__EXERCISE INSTRUCTIONS__: Using the listing below, report all lines holding the word "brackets".

__DATA EXTRACT__:
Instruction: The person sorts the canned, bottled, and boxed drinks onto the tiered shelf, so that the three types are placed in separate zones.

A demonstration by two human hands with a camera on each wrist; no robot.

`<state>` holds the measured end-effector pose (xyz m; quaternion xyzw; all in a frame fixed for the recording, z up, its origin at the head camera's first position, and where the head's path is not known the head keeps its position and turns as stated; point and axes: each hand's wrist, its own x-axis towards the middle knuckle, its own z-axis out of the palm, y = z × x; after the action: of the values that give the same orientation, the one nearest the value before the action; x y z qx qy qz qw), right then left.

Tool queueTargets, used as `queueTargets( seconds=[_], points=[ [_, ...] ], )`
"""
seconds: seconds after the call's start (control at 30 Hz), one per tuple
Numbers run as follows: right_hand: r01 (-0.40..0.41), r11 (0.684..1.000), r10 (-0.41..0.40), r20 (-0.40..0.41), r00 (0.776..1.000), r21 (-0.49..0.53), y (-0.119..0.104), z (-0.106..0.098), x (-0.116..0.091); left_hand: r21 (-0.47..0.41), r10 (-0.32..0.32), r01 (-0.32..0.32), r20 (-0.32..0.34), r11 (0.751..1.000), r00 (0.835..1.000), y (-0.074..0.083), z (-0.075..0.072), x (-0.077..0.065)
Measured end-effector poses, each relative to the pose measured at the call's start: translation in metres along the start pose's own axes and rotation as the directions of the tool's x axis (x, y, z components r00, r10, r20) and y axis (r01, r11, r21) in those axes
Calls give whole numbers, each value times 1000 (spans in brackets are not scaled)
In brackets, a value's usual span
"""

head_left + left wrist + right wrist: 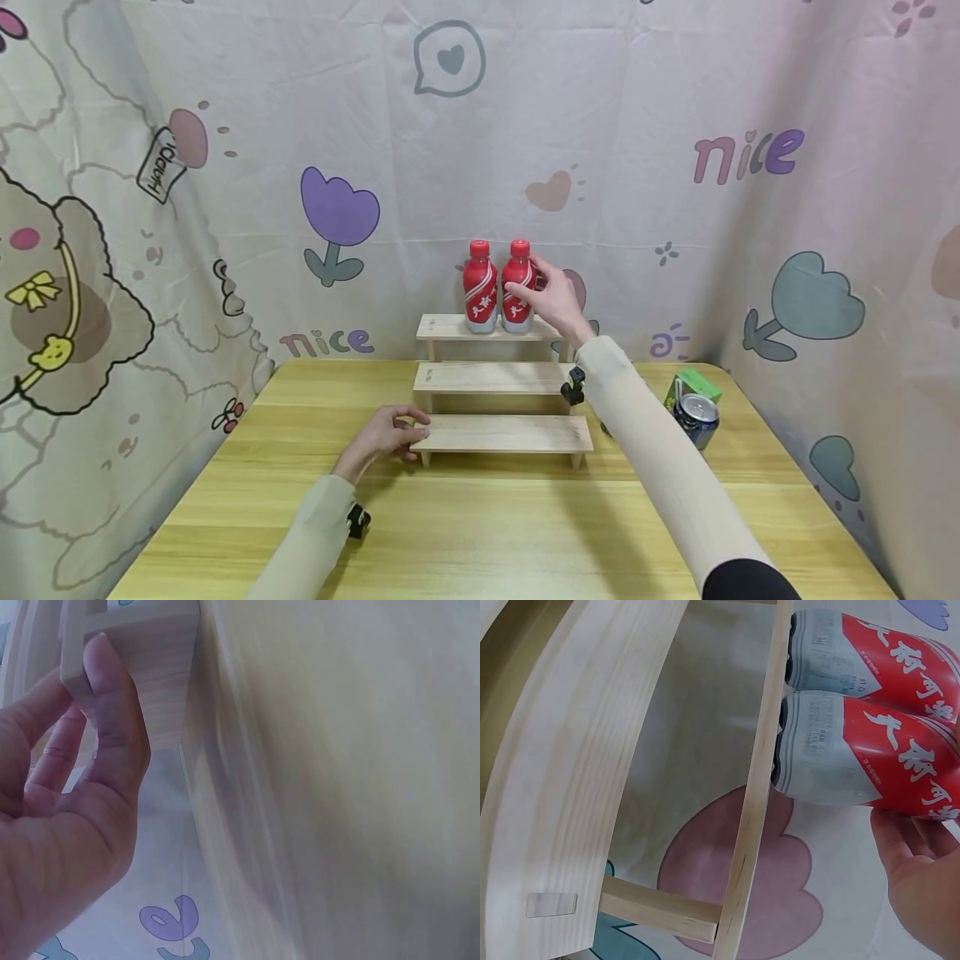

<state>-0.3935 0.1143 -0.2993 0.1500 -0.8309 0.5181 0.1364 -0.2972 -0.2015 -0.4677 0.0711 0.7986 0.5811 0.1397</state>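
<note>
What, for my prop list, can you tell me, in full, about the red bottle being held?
The held red bottle appears to stand upright on the top step of the wooden stand, close beside the other red bottle. It looks like plastic: red cap, red upper body with white diagonal stripes and white Chinese characters, pale grey lower body, dark underside. The right grip holds it, thumb across the front.

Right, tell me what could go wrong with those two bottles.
The right hand grips one Tianfu Cola bottle close beside its twin; a nudge could topple either. Both stand near the front of the top shelf; either might fall. The left hand holds the bottom shelf by its end; a tug could shake both.
</note>
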Motion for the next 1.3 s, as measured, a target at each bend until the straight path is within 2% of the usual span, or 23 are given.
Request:
queueTargets(
  seconds=[0.3,0.53,0.77,0.9,1.07,1.3],
  points=[
    [-32,989,39,-47,998,142,-1,-5,-5,-6,-21,21,-3,1000,1000,-1,0,1],
    [-2,970,12,-42,999,242,1,-11,-12,-3,-24,24,-7,1000,1000,-2,-2,1],
    [35,975,-19,-74,997,220,9,-15,-17,-4,-34,34,-13,999,999,-3,-2,2],
    [-3,976,15,-57,998,217,11,-19,-26,-5,-39,39,-6,999,999,-3,-2,3],
    [-61,962,62,5,998,265,15,-26,-38,-8,-37,37,5,999,999,-1,-2,3],
    [-82,966,77,30,997,246,22,-39,-55,-4,-26,26,10,1000,1000,0,-1,2]
  ],
)
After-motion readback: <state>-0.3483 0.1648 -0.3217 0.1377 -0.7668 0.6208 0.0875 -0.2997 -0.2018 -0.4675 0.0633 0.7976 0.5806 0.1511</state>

__SOLUTION TO THIS EXERCISE__:
Calls give whole numbers, each value times 1000 (spans in brackets are not scaled)
In brackets, a value's usual span

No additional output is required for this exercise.